● Goal of the exercise: Search the entries below for the line containing "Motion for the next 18"; from there to the end, return every line exactly and add nothing.

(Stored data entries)

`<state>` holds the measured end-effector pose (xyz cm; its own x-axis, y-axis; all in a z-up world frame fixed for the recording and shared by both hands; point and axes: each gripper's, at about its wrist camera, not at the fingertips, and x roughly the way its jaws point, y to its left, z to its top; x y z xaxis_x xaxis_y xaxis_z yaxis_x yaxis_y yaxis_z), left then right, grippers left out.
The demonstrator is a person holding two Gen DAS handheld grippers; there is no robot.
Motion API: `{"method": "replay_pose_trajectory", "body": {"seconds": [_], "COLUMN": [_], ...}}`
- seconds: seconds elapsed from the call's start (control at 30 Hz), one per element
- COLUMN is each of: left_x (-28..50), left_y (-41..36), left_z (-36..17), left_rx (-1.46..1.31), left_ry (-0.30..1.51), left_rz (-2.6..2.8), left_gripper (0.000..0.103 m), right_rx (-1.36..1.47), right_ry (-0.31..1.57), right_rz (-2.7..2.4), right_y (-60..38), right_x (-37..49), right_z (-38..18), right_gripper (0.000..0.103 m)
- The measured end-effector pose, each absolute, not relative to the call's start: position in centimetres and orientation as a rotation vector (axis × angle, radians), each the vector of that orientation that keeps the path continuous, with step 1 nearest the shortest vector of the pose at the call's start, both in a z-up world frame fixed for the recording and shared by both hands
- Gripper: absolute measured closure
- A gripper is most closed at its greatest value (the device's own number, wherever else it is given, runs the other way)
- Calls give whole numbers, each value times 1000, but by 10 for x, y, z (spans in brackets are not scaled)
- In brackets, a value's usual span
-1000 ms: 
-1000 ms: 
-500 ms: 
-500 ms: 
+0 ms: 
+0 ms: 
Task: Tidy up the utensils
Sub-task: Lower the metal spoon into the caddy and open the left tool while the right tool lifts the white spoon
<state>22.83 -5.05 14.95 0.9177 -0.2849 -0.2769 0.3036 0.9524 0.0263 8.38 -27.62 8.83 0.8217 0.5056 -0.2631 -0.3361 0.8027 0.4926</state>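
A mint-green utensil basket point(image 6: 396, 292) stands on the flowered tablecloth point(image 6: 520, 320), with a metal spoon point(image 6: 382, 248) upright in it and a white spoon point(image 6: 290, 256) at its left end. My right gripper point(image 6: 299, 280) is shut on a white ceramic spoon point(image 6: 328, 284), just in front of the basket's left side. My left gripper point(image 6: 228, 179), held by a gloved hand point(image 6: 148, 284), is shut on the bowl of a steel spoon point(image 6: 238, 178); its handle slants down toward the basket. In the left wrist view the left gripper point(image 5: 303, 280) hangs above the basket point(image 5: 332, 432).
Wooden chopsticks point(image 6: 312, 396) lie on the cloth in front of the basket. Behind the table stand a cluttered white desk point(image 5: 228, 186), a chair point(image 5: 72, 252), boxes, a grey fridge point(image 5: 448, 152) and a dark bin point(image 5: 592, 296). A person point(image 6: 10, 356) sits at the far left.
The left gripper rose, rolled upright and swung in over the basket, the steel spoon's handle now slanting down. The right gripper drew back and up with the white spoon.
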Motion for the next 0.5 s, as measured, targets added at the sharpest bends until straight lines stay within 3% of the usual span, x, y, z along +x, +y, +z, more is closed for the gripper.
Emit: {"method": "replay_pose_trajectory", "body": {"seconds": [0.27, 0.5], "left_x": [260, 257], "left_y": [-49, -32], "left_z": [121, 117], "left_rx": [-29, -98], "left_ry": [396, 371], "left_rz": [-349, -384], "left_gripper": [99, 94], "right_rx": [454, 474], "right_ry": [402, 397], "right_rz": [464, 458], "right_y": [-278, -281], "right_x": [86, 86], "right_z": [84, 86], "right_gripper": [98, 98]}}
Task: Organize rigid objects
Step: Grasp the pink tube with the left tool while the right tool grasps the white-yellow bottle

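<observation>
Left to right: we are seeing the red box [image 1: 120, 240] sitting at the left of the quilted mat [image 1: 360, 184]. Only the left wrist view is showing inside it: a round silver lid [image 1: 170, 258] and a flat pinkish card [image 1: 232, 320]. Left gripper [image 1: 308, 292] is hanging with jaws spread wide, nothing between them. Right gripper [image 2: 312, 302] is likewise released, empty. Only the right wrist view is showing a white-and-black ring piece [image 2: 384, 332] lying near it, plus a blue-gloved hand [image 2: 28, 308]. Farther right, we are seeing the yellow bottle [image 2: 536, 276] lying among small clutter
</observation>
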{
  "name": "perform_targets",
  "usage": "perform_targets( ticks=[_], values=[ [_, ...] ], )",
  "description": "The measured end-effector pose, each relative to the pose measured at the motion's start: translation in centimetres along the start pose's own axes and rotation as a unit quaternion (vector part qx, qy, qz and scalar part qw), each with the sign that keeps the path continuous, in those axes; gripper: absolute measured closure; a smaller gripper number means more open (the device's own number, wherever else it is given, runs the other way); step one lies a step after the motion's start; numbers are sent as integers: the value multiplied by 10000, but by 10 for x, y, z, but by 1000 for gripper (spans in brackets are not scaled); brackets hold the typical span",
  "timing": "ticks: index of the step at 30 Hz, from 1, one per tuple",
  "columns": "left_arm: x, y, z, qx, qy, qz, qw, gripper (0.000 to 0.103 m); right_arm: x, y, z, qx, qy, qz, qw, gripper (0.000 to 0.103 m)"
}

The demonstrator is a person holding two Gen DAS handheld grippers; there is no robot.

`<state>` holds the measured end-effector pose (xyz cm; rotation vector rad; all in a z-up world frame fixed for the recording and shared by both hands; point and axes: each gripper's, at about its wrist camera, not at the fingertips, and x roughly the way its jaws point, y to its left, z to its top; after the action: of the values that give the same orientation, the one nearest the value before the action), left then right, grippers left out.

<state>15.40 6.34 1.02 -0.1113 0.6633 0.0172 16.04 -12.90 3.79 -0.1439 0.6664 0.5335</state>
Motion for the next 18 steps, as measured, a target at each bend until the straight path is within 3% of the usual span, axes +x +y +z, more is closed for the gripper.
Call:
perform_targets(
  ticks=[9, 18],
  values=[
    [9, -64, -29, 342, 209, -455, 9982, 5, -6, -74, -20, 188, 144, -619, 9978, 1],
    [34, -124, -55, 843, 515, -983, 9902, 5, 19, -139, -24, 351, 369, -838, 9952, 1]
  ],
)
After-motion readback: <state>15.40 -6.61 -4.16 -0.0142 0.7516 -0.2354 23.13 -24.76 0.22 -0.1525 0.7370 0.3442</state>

● Written response:
Motion for the next 18 steps, as measured, a target at each bend until the straight path is within 3% of the usual span, axes +x +y +z, more is closed for the gripper.
Call:
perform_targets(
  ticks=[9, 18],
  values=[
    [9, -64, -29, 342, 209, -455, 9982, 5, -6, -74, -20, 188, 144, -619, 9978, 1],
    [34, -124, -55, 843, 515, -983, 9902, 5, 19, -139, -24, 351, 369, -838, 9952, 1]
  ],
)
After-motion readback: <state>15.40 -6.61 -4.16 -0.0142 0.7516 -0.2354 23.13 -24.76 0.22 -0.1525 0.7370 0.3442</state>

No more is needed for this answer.